Title: Senseless
Summary: Hanson muses over Doug's sudden, accidental death
Rating: K+
A/N: This was written a year and a half ago, as therapy following my uncle's sudden death. I was pretty angry at the world and frustrated because it was a random accident. I thought I might as well finally post it. If it seems totally random and… senseless… that's why. (Oh, and extra points to anyone who picks up on the reference in the final sentence.)
Senseless
He walks slowly through the cemetery, not noticing any of the names, his eyes drawn instantly to the dates. Maybe it's just that he's so sick of seeing kids die, but it seems like there are as many young people buried there as older, and that's heartbreaking. His mind does the math automatically – three years old, eleven, eight, six, fifteen, thirteen, twelve, sixteen. It's sad that he wonders how many of the older kids died of drugs or alcohol or drag racing or drive-bys, and it's even sadder that he wonders how many of the younger kids, if they'd made it to high school, would have lived through to graduation. His job is getting to him, he knows; it has been since the day he started, and only now he's realizing it.
Twenty-two.
He stops there and this time he reads the name even though he already knows what it says, and part of him dies a little. He lowers himself down to the wet grass, ignoring as the gentle mist around him transforms into a light rain.

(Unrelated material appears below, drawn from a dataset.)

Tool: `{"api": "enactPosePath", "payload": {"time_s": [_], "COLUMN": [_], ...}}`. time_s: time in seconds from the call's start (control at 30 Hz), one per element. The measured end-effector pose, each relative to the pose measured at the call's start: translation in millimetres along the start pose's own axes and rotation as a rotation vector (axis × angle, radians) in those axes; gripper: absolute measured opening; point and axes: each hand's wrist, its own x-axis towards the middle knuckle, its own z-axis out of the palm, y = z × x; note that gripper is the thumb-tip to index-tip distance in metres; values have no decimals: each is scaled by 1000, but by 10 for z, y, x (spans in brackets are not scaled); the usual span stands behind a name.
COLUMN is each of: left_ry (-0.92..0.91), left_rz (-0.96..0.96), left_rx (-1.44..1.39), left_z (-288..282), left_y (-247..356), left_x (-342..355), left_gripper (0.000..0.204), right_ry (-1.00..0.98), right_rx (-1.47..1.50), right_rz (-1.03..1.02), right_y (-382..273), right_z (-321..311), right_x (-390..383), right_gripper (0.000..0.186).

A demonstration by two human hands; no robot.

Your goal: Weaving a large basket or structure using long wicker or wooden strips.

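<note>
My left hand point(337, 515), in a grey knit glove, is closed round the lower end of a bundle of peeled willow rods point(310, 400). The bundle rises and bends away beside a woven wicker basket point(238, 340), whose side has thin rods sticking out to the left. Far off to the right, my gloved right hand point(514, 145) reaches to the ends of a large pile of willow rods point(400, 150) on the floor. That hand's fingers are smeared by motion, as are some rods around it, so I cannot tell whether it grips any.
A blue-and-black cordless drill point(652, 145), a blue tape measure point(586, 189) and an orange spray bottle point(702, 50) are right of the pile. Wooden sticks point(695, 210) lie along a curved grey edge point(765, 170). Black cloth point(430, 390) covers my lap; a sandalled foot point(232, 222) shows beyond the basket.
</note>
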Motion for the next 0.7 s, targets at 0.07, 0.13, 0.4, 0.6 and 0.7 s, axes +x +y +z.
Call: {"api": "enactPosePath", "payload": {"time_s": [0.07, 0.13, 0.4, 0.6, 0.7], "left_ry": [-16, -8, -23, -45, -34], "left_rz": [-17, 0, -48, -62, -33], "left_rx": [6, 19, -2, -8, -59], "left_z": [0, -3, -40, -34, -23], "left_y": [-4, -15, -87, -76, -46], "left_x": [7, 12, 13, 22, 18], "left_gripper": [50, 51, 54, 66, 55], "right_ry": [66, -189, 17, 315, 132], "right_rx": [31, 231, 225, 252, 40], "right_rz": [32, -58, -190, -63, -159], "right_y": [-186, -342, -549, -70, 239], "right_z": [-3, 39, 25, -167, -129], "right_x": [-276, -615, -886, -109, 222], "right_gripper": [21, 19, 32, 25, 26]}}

Fuller's words echo through his mind, the reminder that it's okay if he needs some time off, that death is hard on everyone, that the department shrink's door is always open, and he ought to talk to her before he comes back to work. But every time he looks around the Chapel, the words are displaced by the expectation that he should get over it all and put it behind him and jump back into work with both feet.
But they don't know that every time he closes his eyes, he sees his partner, his best friend, lying on the ground. They don't know that the entire image is tainted red by the blood that covered his hands, his clothes, even his face as he tried to revive him. They don't know that when he does manage to sleep it's only because his body physically can't keep going. They don't know that even those bouts of exhaustion are interrupted constantly by nightmares filled with blood-red memories.
They don't know that the only time he feels any peace at all is when he's here, sitting by this stone.
He leans back, knees bent, letting his head rest on the soft ground, and gives in to the tears that he holds back in front of everyone else. He closes his eyes and for once doesn't see Doug's face, doesn't see his broken body at the foot of the stairs, doesn't wonder what happened and why his friend is dead and why it happened like that.
Most people feel uncomfortable in a cemetery, but he doesn't; he's calm here, and while he wouldn't ever tell the others, there have been a couple of nights he's actually slept here. For all the spirits they say lurk around gravestones, all the rumors he remembers from school that if you breathed near a cemetery, you'd inhale evil demons, this is the one place he doesn't feel haunted. And as morbid as it makes him feel, he'll take what he can get right now if it means holding on to his sanity.
For a moment, he wonders if these thoughts mean he's lost the last of his sanity.
Out of all the thoughts running through his head, the one that comes to the forefront of his mind over and over again is simply, It isn't fair. None of it is fair. It isn't fair that anyone should die at 22. It isn't fair that it should be Doug. It isn't fair that he should die like this.
Doug told him once, when they were talking about Tom's dad, that he didn't think he'd survive police work. He told him he had dreams about one of the kids they dealt with every day finding out he was a cop, dreams about all the 'deals' they made ending the way a lot of the street deals tended to go down, only it'd be him, the cop, left on the ground instead. Tom had asked him then if it was really a good idea for him to stay with the Force, and Doug told him he wasn't scared; he just knew it was going to happen and had got used to the idea. He said it made him a better cop; he didn't take risks, but he wasn't afraid either.
As much as he knows it would have killed him to see Doug go down when they were on a case, he thinks it might be killing him more that he died like this. There's no reason for it, not that he can see. And all the words in the world do nothing to make him believe there's a reason.
Senseless. He usually applies the word to their cases. Senseless violence – all the gang-related crime, the shootings over drugs. Senseless death – the overdoses, the drunk drivers. Jenko's death had been senseless too.
But this is different. Doug is different. 22. Just like Amy. Amy. Her death was senseless too. They say it's always different when it's a young person who dies. It's always harder, more shocking, more... he doesn't know what. Crippling. But it doesn't really matter. None of it makes sense; none of it has a reason. They're just gone….
He feels the rain on his face and sighs. So much for finding religion.